Now to the advice, I'm having trouble eating!
I have upped my calories and try to hit at least 2500 without eating junk food, which I'm finding really hard to consume so much food. My aim is to gain weight steadily, is that the right thing to do?

My typical daily food intake looks something like this

80 grams of oats with soya yoghurt and a handful of strawberrys
granola bar
3 egg omelette usually with spring onions, garlic and tomatoes 
wrap with 150grams of chicken and a little lettuce.
2 shredded wheat with sweetener and lactose free milk
handfull of nuts
dinner is usually brown rice/pasta with chicken/mince and sauce
another handful of nuts

Is this ok? Money is very tight so I have to stick to cheap foods. Ive been trying to introduce tuna into my diet but I'm not a fan of fish and usually the smell is enough to turn my stomach.
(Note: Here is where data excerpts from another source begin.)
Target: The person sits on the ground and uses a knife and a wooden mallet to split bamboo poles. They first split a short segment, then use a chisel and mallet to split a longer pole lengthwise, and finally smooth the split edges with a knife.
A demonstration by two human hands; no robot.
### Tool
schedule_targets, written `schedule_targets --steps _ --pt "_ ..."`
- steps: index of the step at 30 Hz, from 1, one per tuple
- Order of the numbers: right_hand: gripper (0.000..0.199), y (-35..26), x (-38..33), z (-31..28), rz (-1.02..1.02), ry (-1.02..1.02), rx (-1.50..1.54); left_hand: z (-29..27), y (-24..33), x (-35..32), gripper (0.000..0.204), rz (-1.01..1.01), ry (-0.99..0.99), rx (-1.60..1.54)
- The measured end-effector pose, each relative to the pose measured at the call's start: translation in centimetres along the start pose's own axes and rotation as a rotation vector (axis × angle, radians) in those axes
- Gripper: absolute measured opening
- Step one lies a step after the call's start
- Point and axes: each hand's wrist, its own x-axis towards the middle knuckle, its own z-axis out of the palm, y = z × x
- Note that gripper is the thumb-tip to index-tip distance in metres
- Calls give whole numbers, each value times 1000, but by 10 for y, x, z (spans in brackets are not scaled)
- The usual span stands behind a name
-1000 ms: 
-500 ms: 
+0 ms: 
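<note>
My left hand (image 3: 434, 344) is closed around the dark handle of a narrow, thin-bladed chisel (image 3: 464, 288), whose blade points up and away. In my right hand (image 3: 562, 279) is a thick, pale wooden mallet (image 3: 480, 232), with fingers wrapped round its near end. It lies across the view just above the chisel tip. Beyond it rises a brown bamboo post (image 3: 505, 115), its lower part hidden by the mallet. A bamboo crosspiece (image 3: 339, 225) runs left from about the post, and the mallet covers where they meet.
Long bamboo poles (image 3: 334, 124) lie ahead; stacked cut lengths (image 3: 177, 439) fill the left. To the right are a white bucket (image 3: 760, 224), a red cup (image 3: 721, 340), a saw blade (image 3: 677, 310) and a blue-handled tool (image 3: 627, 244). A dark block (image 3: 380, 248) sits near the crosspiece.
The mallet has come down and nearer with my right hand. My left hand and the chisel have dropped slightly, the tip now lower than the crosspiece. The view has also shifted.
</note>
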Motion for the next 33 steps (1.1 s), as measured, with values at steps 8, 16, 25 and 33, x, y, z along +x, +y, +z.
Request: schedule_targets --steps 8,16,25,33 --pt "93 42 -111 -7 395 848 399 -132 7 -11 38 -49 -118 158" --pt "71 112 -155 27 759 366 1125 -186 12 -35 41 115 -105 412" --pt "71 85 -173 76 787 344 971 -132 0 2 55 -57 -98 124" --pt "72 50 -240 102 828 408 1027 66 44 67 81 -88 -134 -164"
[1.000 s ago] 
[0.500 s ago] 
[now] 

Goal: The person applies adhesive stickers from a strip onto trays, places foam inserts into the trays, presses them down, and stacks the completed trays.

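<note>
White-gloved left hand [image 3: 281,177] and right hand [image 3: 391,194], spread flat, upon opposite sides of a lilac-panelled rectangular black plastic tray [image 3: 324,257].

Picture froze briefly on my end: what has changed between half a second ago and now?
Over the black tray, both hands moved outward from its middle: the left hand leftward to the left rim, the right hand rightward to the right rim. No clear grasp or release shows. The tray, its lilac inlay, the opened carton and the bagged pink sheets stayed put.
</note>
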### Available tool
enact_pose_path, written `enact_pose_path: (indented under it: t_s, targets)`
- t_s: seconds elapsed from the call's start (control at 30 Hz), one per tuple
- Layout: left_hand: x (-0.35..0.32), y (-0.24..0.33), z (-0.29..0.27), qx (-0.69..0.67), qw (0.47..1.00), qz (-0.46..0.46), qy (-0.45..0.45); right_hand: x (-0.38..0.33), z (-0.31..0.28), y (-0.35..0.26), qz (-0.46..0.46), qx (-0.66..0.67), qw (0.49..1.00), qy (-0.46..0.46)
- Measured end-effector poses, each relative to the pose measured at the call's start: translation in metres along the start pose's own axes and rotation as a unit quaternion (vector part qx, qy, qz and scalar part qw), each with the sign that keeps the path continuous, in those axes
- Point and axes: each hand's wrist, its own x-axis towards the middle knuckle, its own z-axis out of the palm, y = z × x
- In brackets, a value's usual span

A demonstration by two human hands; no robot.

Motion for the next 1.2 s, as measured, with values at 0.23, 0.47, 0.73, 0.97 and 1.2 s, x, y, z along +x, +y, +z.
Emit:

Any replies are appreciated
Thanks guys


----------



## aseeby19 (May 3, 2010)

cheap foods full of cals

olive oil , milk , peanut butter cant think of anything else but i love pb

if you aren't worried about bloat and money is tight than just drink more milk and up the cardio a little if you start to get fat .

buy supermarket brand tuna , its really cheap ! as far as the taste is concerned rinse and drain it thoroughly , throw in some green peas olive oil black pepper and you are all set

as far your actual daily calorific intake is concerned keep a record of things (weigh your food & keep a track of macros ) adjust your macros accordingly .

pick up a nutrition book read about digestion absorption etc

don't eat to hit 2500 cals , eat enough to see a change , god luck


----------



## 195645855 (Jun 26, 2015)

2500kcals a hell of a lot for your body weight.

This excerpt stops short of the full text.